Sie dachte an Manfred – und an das, was zwischen ihr und Erwin lag. Sie tanzte nicht mehr.

Auch auf der Rückfahrt schien sie verstimmt, und was ihr sonst immer ergreifend war, der Abend in der Natur, sie vermochte ihn nicht zu spüren. Marianne, der Graf und Ulrich waren auch schweigsam geworden, nur Erwin, immer befeuert, immer an ein Ungemeines gebunden, rezitierte Verse, alte deutsche Lieder und solche, deren Herkunft nicht genannt wurde; eins davon bewegte Virginia, so daß sie ihn bat, es zu wiederholen. Er wiederholte das Gedicht, mit dem Refrain hinter jeder Strophe: »Einst konnt' ich gehen, ohne müd' zu werden, jetzt bin ich müd', ohne zu gehen.«

Aber als sie in der Dunkelheit Erwins dunklen Blick auf sich ruhen fühlte, wallten plötzlich Zorn und Scham in ihr empor. Denn sie mochte diesem Manne nichts verdanken, sie mochte ihm nicht das Recht einräumen, für sie aufzutreten, sie wollte keinerlei Verpflichtung tragen, sie wollte ihm nichts schuldig sein. Es mußte kommen, daß darüber geredet würde; ach! Zungen, die hinter ihr her zischten! Manfreds Stolz war in ihr beleidigt, ihr Zuihmgehören war bedroht.

Das Leben erschien ihr nicht mehr so einfach wie bisher. Insonderheit mit Manfred war es so wunderbar einfach gewesen. Jetzt wirkten einfache Ereignisse bedeutungsvoll, ohne daß sie den Grund erkannte. An einem der nächsten Vormittage ging sie durch eine enge Gasse in der Stadt. Ein daherstürmender Fiaker streifte einen Handwagen, von welchem ein länglicher Blechkasten, durch den Anprall aus dem Gleichgewicht gebracht, aufs Pflaster stürzte. Der Deckel des Kastens fiel ab, Wasser strömte heraus, und sogleich wimmelten Dutzende von Goldfischen auf dem frischgefallenen Schnee.
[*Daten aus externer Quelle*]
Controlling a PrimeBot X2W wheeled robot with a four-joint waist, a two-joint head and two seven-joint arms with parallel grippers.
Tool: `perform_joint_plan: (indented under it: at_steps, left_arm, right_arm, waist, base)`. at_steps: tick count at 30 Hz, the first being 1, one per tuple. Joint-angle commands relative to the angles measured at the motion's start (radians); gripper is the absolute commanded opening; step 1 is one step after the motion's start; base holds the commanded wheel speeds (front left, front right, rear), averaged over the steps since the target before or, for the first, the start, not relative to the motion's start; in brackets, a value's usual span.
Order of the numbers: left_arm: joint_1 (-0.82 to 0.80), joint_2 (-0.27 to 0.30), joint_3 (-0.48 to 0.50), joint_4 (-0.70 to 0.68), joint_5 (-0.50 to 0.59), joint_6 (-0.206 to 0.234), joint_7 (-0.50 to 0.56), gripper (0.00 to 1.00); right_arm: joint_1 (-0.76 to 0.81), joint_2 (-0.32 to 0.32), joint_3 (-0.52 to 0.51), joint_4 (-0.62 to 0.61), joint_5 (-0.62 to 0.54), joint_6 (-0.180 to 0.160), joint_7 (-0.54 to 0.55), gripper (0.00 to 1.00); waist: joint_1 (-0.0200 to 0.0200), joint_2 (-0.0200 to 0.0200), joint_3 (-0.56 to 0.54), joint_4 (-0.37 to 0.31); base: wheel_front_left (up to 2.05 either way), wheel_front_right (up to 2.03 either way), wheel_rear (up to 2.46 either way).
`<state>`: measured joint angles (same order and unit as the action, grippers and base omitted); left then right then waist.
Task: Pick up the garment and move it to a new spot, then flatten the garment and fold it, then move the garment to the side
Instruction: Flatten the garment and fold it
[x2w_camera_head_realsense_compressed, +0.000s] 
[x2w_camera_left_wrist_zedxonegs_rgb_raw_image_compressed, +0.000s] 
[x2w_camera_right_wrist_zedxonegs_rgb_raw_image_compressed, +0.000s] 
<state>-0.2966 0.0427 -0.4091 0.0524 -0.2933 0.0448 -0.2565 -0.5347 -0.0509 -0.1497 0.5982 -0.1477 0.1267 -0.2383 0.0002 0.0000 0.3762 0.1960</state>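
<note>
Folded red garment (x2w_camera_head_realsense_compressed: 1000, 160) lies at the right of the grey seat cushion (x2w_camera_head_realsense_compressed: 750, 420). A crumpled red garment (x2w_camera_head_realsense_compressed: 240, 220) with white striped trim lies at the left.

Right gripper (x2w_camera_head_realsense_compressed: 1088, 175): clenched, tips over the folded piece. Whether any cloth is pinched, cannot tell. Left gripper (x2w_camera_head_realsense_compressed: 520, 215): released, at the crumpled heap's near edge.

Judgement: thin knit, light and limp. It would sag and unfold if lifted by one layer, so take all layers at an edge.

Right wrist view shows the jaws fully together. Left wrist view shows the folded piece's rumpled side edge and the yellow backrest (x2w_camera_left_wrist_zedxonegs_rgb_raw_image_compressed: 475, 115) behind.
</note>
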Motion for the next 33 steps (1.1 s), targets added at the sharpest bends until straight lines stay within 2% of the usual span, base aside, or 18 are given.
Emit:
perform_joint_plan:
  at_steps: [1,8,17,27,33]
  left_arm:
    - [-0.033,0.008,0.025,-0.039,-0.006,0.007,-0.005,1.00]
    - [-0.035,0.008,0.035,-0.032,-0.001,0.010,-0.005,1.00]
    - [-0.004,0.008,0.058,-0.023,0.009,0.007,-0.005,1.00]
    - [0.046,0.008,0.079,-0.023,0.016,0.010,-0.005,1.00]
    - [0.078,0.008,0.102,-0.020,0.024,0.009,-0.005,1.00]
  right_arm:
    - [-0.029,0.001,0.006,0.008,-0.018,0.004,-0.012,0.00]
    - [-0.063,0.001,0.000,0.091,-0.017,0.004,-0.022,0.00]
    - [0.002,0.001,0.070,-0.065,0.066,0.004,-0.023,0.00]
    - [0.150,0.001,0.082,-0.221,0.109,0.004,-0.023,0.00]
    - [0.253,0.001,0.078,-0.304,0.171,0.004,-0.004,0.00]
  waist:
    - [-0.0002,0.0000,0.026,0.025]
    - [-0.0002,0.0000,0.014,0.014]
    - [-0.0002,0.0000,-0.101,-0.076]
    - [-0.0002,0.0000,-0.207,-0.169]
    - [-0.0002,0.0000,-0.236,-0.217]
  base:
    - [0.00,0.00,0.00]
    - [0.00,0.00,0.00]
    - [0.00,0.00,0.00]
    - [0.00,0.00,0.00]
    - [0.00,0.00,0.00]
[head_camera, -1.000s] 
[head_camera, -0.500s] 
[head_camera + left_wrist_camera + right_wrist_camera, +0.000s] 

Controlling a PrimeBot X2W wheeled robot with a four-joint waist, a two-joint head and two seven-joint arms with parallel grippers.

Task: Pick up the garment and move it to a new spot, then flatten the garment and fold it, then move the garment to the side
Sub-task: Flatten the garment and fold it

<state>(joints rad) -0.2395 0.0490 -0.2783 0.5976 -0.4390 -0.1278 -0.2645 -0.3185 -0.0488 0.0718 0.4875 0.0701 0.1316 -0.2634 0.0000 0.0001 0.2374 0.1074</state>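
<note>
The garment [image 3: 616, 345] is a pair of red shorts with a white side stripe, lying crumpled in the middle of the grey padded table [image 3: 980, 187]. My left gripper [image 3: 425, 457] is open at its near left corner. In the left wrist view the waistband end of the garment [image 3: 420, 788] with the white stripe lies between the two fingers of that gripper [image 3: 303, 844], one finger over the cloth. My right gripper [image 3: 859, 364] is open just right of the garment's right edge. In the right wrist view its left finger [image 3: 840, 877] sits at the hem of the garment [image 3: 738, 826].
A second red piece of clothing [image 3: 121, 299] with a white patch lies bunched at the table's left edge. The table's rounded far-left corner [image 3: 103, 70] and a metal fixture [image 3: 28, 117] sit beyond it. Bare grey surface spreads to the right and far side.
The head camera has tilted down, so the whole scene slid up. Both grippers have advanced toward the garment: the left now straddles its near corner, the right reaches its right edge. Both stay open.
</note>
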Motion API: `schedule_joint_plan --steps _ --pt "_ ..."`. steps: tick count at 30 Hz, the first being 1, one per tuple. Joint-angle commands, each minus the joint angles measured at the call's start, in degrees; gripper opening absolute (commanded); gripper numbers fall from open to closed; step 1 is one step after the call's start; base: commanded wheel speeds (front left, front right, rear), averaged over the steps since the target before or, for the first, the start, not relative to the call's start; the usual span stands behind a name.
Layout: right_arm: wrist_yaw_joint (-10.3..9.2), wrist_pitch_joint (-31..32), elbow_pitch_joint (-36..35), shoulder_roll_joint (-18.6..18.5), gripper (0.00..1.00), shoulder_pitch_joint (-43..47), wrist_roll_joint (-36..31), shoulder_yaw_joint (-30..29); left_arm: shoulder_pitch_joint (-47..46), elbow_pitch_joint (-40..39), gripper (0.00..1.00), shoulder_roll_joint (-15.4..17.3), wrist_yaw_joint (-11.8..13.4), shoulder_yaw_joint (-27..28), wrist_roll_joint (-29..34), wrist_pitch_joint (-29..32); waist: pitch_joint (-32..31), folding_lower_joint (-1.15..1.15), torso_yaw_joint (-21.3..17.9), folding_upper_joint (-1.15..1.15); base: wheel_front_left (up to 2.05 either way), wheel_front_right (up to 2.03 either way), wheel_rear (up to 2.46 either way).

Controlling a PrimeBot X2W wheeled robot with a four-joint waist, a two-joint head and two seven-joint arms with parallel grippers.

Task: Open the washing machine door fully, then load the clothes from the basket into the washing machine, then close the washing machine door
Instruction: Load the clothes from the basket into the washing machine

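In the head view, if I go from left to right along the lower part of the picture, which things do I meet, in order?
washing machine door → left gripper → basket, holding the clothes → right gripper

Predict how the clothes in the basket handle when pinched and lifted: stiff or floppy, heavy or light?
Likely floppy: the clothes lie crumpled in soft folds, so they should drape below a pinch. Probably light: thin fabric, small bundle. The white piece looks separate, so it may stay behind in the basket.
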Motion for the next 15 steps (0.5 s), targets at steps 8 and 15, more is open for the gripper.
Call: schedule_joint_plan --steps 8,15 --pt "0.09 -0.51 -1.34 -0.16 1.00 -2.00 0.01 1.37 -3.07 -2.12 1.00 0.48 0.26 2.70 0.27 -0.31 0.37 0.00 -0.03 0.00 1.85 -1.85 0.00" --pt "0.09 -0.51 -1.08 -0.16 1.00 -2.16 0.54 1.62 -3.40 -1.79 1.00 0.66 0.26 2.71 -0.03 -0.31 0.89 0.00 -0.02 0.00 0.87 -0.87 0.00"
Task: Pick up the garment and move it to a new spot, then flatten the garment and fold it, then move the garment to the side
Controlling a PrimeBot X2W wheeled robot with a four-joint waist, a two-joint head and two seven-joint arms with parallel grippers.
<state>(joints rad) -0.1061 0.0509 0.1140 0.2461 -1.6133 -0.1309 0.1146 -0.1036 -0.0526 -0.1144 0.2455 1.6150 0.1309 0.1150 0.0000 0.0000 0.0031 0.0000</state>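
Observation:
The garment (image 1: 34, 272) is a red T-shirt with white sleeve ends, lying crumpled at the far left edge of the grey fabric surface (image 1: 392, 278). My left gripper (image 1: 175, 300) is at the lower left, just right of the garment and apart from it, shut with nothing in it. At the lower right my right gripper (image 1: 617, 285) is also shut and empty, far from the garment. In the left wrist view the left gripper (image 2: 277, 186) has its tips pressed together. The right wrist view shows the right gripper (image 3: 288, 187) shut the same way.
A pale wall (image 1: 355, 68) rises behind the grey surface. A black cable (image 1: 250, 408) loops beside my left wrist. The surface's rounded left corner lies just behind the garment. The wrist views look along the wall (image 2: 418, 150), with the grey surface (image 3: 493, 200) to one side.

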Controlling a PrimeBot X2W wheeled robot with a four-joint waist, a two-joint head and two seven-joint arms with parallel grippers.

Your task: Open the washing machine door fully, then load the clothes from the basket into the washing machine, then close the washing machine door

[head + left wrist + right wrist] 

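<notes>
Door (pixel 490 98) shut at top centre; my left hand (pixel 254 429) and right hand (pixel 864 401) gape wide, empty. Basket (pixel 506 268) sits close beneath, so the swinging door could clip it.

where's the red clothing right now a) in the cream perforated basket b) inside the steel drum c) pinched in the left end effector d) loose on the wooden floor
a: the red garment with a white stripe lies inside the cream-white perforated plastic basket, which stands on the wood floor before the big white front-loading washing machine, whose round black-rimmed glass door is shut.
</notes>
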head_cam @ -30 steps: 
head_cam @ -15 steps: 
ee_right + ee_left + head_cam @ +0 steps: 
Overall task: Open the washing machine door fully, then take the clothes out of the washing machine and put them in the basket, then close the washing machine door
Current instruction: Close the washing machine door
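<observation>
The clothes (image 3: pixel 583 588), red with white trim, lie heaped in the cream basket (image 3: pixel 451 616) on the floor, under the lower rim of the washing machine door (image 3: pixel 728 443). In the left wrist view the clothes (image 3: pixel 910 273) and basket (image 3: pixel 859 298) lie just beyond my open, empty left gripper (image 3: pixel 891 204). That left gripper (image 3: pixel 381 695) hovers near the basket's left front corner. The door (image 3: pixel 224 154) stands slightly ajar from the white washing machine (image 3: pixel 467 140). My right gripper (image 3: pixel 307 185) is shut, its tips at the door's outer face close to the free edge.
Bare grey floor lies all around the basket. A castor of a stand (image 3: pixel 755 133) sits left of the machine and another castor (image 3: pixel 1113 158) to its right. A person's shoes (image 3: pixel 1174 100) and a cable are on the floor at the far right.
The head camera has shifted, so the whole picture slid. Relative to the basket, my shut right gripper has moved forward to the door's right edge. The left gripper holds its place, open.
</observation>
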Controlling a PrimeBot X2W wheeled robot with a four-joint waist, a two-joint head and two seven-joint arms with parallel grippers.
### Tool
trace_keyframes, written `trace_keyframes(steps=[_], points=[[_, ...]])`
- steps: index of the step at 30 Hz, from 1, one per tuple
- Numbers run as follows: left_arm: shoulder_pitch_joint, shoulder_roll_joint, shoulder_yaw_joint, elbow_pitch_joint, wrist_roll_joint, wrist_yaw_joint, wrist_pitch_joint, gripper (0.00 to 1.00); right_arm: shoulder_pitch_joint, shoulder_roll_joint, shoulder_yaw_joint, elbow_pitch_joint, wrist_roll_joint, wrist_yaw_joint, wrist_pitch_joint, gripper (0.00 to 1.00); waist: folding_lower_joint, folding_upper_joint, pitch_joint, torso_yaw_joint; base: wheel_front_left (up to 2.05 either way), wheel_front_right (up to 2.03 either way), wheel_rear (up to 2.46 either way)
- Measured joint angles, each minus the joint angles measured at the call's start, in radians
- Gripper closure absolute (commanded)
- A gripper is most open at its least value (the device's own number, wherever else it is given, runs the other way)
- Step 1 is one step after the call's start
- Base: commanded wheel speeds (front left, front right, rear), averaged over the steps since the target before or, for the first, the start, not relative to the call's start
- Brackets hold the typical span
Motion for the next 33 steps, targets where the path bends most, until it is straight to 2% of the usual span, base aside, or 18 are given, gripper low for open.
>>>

Wimmelten und wandten sich, schnappten mit den Kiefern, schlugen mit den Schwänzchen und schnellten kraftlos in die Höhe. Es war ein liebliches und schmerzliches Schauspiel. Virginia blieb stehen und sah versunken den Händen vieler Leute zu, die geschäftig waren, die Tierchen wieder in den Trog zu werfen. Zu spät; als man Wasser herbeigeschafft hatte, waren die meisten schon tot.

Das Bild verfolgte sie. Auch in ihrem Brief an Manfred war sie versucht, es zu schildern, fand aber keine sinnvolle Anknüpfung. Es war ein stürmischer Abend, das Mondlicht glitzerte auf den Schneebändern der äußeren Fenster. Vom Turm der Piaristenkirche schlug es zwölf Uhr; sie saß, den Federkiel an der Stirn, den Blick gegen die absterbende Kohlenglut im Ofen gerichtet und dachte an die Goldfische. Die Mutter rief sie zur Ruhe, aber Virginia antwortete, sie hätte noch viel zu schreiben. Im Honigschatten ihres aufgelösten Haares lag das schmale Antlitz, wie die Putten auf alten Gemälden in rosige Wolken geschmiegt sind.